After being allowed into the Commonwealth, Eugene begins a romantic relationship with the woman introducing herself as Stephanie, but finds himself caught up the machinations of the Commonwealth's Governor, Pamela Milton, and her right-hand man, Lance Hornsby. Eugene is eventually forced to lead the Commonwealth Army to Alexandria after an altercation with Milton's son Sebastian, arriving just in time to deliver vital food and rebuilding supplies for the community. After Alexandria joins up with the Commonwealth, Eugene permanently moves to the Commonwealth, becomes a schoolteacher, and writes a manuscript about Stephanie.

One day, Stephanie suddenly vanishes and Eugene begins an investigation, eventually discovering a rogue element within the Commonwealth led by Hornsby, who seeks power for himself. "Stephanie" turns out to be one of Hornsby's spies, Shira, who was assigned to seduce Eugene in order to find his community so as to further Hornsby's plans. Hornsby manipulates and shames Eugene into keeping quiet about his discoveries and Eugene burns his manuscript. However, shortly thereafter, Eugene finally meets the real Stephanie who turns out to be Milton's assistant Max Mercer. Max explains that her communications with Eugene had gotten intercepted, although her brother, General Michael Mercer, had kept Max from being discovered, resulting in her being unable to meet Eugene as promised. After some initial hesitation on both sides, Eugene and Max start a romantic relationship and become embroiled in the plan to sow dissent against Pamela.

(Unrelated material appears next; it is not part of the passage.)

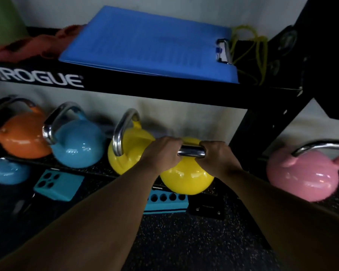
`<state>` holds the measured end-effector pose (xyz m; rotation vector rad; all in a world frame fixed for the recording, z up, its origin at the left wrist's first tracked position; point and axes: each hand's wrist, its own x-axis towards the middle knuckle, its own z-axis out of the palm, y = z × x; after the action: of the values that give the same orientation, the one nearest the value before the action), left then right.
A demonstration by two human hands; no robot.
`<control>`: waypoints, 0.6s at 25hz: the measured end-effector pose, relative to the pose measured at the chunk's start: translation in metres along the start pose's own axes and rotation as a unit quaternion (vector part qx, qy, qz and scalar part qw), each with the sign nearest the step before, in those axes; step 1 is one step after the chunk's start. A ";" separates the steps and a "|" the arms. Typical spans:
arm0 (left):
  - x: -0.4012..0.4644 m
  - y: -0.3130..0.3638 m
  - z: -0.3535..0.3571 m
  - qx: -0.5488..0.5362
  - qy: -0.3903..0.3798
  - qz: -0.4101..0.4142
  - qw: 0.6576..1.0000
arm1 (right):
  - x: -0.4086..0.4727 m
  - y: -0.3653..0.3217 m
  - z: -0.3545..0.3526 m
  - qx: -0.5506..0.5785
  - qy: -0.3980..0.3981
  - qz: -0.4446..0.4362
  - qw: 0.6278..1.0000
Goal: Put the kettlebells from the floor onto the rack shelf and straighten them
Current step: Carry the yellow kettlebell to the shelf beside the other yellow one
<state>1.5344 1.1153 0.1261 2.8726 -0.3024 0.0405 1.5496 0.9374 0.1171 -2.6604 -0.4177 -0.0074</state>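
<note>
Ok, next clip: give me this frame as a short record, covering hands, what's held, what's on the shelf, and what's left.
left hand: grip closed on the steel handle
right hand: grip closed on the same handle
held item: yellow kettlebell, at the lower shelf's front edge
on lower shelf: orange kettlebell, blue kettlebell, second yellow kettlebell
to the right: pink kettlebell
top shelf: blue clipboard

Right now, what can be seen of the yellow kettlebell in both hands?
The held kettlebell has a glossy yellow ball-shaped body and a chrome handle, metal by its look. The left hand and right hand each grip one end of the handle. It is upright, at the front edge of the lower shelf, beside a second yellow kettlebell. Whether its base rests on anything cannot be told.
</note>
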 end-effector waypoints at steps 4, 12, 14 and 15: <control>0.026 -0.003 0.015 0.003 -0.011 0.008 1.000 | 0.012 0.011 0.010 0.032 0.007 0.030 0.999; 0.079 -0.012 0.039 -0.022 0.039 0.014 0.999 | 0.044 0.028 0.032 0.064 0.078 0.088 0.991; 0.083 -0.014 0.045 -0.020 0.057 0.016 0.998 | 0.048 0.030 0.036 0.050 0.075 0.093 0.992; 0.083 -0.015 0.047 -0.022 0.060 0.020 0.998 | 0.048 0.031 0.035 0.048 0.070 0.087 0.993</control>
<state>1.6188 1.1014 0.0817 2.8055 -0.3327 0.2097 1.6018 0.9401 0.0755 -2.5712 -0.1366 -0.1169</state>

As the communities prepare to go their separate ways, Eugene agrees to help Max expose the Miltons by conspiring to publicly play a recording that Max had made of Sebastian mocking the people of the Commonwealth. However, this stunt coincides with an attack by several reanimated Commonwealth janitors, murdered by Hornsby's forces, attacks a public festival. An enraged Sebastian tries to feed Max to a walker, but Eugene throws the walker off of her. However, the walker lands on Sebastian and kills him before Judith puts it down. As a result, Eugene becomes a wanted fugitive, hunted for the murder of Sebastian. Eugene eventually turns himself in and confesses, but lies that he had acted alone so as to protect Max.

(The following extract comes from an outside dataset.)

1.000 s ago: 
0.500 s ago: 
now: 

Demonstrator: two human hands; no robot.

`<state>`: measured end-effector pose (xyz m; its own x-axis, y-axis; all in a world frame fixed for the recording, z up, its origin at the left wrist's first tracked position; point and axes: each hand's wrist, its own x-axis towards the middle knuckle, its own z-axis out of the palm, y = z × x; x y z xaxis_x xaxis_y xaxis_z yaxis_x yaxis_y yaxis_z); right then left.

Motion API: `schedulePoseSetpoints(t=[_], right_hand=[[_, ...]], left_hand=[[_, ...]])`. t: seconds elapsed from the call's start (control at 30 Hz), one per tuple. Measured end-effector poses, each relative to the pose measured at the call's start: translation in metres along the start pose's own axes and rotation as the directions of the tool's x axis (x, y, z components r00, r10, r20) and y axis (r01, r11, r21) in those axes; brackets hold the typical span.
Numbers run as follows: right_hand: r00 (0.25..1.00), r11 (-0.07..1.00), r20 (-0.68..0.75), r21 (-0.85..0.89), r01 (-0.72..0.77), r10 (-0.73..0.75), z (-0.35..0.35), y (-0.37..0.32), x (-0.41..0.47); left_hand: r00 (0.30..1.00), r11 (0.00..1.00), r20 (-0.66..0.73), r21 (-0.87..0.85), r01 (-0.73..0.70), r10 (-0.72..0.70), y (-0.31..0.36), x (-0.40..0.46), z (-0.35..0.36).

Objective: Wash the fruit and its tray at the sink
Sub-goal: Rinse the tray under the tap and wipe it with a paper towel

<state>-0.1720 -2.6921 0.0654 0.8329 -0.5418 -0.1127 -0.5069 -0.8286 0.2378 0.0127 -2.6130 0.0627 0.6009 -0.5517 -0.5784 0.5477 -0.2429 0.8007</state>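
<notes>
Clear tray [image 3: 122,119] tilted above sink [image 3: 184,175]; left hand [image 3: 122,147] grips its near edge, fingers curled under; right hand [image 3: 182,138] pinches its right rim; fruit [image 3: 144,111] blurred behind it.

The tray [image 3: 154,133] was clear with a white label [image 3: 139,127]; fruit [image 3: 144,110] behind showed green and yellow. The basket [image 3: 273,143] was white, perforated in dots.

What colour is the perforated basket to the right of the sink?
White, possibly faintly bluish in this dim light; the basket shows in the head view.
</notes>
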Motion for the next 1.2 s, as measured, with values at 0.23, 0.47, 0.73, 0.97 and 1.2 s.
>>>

Eugene is put on trial for Sebastian's murder, although Milton rigs the trial against him, while arresting his friends disappear and blackmailing Yumiko into prosecuting him. Although resigned to his fate, Eugene urges Yumiko not to lose faith in their friends or herself, and she decides to act as Eugene's defense attorney. Eugene and Yumiko use the trial to further expose Milton's corruption and reach out to the lower classes. At the end of the trial, Eugene makes a speech admitting to his faults, and urging the people to stand up to Milton. Although Eugene is sentenced to die, he is broken out by General Mercer and some of his troops, who are rebelling against Milton.

As a horde overruns the Commonwealth, Eugene reunites with his friends and helps Rosita to rescue her daughter. However, he is devastated to find that she has been bitten. Eugene helps to overthrow Milton and to destroy the horde. In the aftermath, Eugene confesses his love for Rosita and is at her bedside as she dies.

A year later, Eugene continues to reside in the Commonwealth which is now led by Ezekiel. During this time, Eugene has married Max and they have had a daughter named Rosie together.

== Casting ==
The Eugene character was announced in a casting call for Episode 10 in July 2013, under code-name "Wayne Kasey". The character's real name and the actor who would play the role (McDermitt) were confirmed during the show's panel at New York Comic Con 2013. The Hollywood Reporter and other media publicized the confirmation afterwards.

== Critical reception ==
Writing for IGN, Dan Phillips praised Eugene's introduction in Issue #53.

Noel Murray of Rolling Stone ranked Eugene Porter 12th in a list of 30 best Walking Dead characters, saying, "Since admitting that he can't cure zombie-ism, the former high school science teacher has become determined to earn others' loyalty for real, and his tentative steps toward confidence and courage have been inspiring to watch. Plus any actor who can rock a mullet like Josh McDermitt is a-ok in our book."